To see all other command-line options. The above is only a sample.

When one stack is specified on the command line, the returned content will be checked against anything supplied by the test itself (see the section on defining the tests).

If a hyphen-separated list of two stacks is specified, then each test request is run on both stacks and the returned files are compared against each other. For many formats the comparison is "intelligent" in that it will ignore differences considered unimportant, such as the precise ordering of GRIB messages, the history attribute in netCDF files or the precise order of members in a tar or zip file.

If any test fails an error message will be printed and the executable will exit with a non-zero exit status. Note that, when comparing two stacks, if a request fails on both of them then this is not considered a failed test as both stacks have done the same thing.

Comparing the output from two datasets

It may be that you have a new version of an adaptor and you want to check it returns the same output as the old one on a given stack, and to do this you have created duplicates of the datasets that use the new version. To compare the originals with the duplicates you can create tests for the originals in the usual way and then, at the top level of the relevant test_<original_dataset>.py file, set compare_with to the name of the duplicate. You can then use the -D option on the command line to trigger the dataset comparison.

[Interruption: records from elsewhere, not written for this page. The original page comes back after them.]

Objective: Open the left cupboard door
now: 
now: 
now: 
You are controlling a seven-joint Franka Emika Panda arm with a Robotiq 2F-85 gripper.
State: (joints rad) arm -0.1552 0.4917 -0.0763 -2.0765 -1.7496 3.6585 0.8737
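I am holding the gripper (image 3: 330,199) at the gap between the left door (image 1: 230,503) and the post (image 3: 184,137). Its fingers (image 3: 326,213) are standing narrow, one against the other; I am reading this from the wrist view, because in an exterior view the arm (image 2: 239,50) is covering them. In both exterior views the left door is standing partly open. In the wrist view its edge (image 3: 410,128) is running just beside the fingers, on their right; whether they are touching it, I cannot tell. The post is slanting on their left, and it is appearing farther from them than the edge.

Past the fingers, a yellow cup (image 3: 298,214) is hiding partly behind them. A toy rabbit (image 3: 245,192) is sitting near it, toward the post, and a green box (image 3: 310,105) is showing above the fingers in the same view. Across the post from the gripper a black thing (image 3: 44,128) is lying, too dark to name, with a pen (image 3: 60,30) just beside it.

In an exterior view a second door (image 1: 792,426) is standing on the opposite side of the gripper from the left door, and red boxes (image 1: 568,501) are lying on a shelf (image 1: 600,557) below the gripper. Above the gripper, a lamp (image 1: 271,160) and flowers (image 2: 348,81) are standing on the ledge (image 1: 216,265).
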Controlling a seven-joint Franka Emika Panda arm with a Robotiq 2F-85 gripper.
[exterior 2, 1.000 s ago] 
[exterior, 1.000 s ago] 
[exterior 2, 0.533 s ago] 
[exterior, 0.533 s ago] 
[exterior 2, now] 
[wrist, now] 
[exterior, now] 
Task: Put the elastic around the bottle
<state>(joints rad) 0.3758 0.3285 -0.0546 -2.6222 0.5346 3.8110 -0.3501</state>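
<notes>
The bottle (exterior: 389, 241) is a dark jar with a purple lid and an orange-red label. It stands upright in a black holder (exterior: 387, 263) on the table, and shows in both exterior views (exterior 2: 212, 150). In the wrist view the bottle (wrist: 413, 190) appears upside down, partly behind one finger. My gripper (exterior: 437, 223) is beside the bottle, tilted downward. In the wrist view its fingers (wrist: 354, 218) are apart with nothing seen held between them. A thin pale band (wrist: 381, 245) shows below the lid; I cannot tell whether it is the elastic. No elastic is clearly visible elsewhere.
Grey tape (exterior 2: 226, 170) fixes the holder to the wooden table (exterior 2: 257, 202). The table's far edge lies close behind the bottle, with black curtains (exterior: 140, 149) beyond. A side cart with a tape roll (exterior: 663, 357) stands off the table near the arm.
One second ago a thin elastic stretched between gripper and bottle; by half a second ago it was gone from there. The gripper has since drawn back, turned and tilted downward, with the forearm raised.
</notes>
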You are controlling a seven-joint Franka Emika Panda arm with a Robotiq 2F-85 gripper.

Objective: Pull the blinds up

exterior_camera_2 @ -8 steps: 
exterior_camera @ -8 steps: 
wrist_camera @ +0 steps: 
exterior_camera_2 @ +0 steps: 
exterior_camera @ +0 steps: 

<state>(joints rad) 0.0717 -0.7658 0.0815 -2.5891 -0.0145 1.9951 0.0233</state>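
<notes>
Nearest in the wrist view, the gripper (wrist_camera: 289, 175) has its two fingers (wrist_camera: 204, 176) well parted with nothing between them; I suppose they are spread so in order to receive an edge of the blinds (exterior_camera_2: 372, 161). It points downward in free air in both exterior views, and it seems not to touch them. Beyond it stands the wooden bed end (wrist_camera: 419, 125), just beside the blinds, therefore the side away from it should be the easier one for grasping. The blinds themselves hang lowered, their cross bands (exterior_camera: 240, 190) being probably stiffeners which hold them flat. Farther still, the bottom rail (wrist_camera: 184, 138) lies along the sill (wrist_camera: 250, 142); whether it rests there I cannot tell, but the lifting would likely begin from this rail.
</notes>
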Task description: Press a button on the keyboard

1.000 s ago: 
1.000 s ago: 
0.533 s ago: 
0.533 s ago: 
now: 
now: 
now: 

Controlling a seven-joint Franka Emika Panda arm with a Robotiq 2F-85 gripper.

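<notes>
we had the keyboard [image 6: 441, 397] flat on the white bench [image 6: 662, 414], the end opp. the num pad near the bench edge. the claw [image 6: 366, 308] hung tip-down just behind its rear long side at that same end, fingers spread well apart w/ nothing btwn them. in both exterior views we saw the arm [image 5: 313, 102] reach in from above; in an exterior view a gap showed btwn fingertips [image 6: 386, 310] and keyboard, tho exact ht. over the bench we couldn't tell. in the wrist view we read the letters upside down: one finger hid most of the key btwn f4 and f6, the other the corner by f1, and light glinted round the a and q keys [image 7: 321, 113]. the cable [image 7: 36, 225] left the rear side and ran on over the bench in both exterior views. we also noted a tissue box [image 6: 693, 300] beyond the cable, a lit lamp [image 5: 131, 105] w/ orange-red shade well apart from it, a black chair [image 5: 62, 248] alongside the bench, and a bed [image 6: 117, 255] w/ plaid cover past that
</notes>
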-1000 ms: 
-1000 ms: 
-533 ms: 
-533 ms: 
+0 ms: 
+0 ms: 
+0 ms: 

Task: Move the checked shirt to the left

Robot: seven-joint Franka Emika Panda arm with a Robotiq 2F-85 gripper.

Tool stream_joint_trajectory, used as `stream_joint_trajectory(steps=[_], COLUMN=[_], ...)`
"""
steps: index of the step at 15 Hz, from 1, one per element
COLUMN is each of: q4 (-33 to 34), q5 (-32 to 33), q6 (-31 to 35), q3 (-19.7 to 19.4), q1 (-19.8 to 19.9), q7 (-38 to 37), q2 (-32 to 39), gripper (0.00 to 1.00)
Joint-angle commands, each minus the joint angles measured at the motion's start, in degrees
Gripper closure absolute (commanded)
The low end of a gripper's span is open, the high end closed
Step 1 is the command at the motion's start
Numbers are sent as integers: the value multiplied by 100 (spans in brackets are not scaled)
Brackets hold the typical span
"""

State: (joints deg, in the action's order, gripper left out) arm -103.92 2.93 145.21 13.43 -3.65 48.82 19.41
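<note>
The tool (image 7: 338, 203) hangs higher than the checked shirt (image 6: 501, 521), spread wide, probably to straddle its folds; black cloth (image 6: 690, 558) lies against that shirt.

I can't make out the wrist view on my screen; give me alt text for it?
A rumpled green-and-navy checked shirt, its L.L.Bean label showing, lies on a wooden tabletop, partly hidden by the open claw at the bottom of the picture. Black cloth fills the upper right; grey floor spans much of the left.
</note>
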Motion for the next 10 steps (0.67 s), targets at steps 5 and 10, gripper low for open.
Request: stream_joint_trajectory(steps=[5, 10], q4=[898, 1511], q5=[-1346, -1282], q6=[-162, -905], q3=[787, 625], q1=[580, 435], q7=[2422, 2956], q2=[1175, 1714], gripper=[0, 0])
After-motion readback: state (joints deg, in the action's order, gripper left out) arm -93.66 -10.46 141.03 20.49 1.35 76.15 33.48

Only tests for datasets with a comparison dataset configured in this way will be executed and each request will be run both for the original and the duplicate. The output files will be compared in the same way as when comparing the output from two stacks (see above), allowing you to check that both datasets return the same content.

For example, assuming you want to compare dataset1 and dataset2, then in the test_dataset1.py file...

compare_with = 'dataset2'

def test_something():
    return {'request': {...}}

And to execute...

bin/regression_test -D <stack>Run tests for all datasets that have a comparison dataset configured, checking the both datasets return the same content

You can of course use other command-line arguments as well in the usual way.

Testing the MARS adaptor

A new version of the MARS adaptor code on a dev stack should be tested with this system. The minimal tests that should be run are all hand-written tests for both cams and c3s:
regression_test -m mars -k all camsdev
regression_test -m mars -k all c3sdev

It's also reassuring the try to use the sample.json files as tests in order to ensure you've run at least one request for all the c3s datasets. Since they won't have any expected output configured they can be compared against c3sprod results:
regression_test -m mars -k samples c3sdev-c3sprod

And because users can do crazy and unexpected things, it's also useful to test real-world requests taken from the broker DB:
regression_test -m mars -k broker:c3sprod c3sdev-c3sprod

Some options you might find useful are --skip-bad to skip any dev datasets that have an invalid dataset.yaml and --on-finish notify to notify you know when the tests have completed. Datasets which are expected to differ between the two stacks can be excluded with -x.